Adapter un film à l'opéra : la question du langage
Dans le langage de Wenders, l'opposition des images en noir et blanc et des images en couleurs semble fondamentale. Rendue par la maestria d'Henri Alekan, elle nous dit quelque chose de la solitude des anges et d'une éternité teintée de mélancolie, dans un au-delà qui surplombe la vibration des couleurs et des êtres éphémères. On comprend peu à peu que le regard angélique, stylisé par le noir et blanc, nous révèle leur infirmité. Réduits à la contemplation, ils ne peuvent sentir pleinement la totalité de l' existence : de cette impossibilité de voir le monde en couleur naîtra le désir d'incarnation de Damiel.

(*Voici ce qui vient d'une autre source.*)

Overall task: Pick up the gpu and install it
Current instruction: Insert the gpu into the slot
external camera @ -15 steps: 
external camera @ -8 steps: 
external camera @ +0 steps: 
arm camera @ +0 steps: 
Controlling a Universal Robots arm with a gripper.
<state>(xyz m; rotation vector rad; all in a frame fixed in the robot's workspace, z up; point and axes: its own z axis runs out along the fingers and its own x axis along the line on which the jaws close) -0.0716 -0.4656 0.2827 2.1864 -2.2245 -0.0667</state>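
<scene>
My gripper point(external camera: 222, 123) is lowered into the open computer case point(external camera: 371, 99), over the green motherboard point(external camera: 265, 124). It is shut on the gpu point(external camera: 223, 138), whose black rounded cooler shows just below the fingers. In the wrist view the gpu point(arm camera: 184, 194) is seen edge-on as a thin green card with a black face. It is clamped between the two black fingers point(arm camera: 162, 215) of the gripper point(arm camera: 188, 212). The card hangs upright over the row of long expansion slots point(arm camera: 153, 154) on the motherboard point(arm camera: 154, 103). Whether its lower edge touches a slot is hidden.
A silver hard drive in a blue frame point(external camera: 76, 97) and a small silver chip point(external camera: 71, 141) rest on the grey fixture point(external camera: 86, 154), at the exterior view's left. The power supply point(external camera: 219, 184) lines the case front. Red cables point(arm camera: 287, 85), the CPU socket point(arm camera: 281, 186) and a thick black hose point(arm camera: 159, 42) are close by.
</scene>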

Ainsi, la contrainte est au cœur de la condition angélique. C'est un pacte avec dieu : l'éternité se monnaye par un retranchement. Se pose alors cette question, pour perpétuer la dialectique introduite par la pellicule, comment traduire l'infirmité du regard angélique au sein de l'expression lyrique ? Ou pour le dire autrement, à quel sublime interdit aux anges l'humanité a t-elle accès ? Cet opéra y répondra en chœur : à la musique polyphonique. La solitude des anges sera sourde à la verticalité de la musique choral. Par conséquent, point de véritable duo entre Cassiel et Damielle, mais l'idée d'un dialogue responsorial.
Cette tension pose également la nécessité d'un grand duo d'amour entre l'ange et la trapéziste, moment paroxystique de l'oeuvre, pour assouvir le désir, empêché jusque-là, de communier par le chant.